DATA:
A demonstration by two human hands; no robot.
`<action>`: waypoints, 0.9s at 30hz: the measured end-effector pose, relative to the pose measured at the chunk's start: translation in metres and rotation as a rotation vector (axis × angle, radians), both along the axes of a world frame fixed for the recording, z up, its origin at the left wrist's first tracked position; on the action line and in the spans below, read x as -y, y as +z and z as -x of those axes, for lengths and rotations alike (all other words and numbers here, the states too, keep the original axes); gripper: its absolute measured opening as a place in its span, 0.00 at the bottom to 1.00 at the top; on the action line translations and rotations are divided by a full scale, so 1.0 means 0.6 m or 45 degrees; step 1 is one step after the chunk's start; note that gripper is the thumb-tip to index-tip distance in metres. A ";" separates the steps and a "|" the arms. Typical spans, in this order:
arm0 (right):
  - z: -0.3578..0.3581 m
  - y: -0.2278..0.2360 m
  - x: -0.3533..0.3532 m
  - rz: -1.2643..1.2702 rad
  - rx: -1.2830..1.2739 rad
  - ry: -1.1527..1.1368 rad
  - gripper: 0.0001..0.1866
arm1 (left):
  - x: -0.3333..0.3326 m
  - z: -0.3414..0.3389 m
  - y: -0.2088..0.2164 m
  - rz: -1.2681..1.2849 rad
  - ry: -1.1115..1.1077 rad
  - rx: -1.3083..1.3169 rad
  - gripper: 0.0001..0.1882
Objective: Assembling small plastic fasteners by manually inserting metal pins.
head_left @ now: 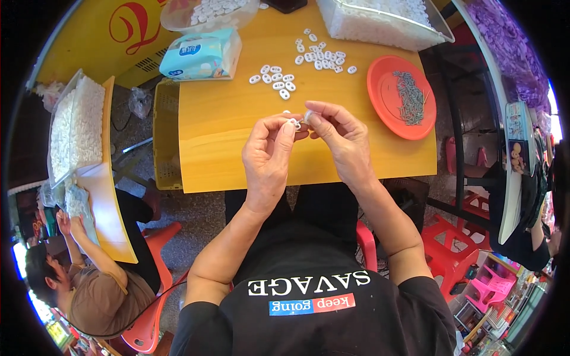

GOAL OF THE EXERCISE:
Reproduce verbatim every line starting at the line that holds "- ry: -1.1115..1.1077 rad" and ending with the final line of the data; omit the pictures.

OUTPUT OF THE TASK:
  - ry: -1.1115..1.1077 rad
  - rx: -1.3083..1.3169 rad
  - gripper: 0.0001..0.1882
Objective: Assembling small plastic fasteners by manually inserting metal pins.
head_left @ now: 

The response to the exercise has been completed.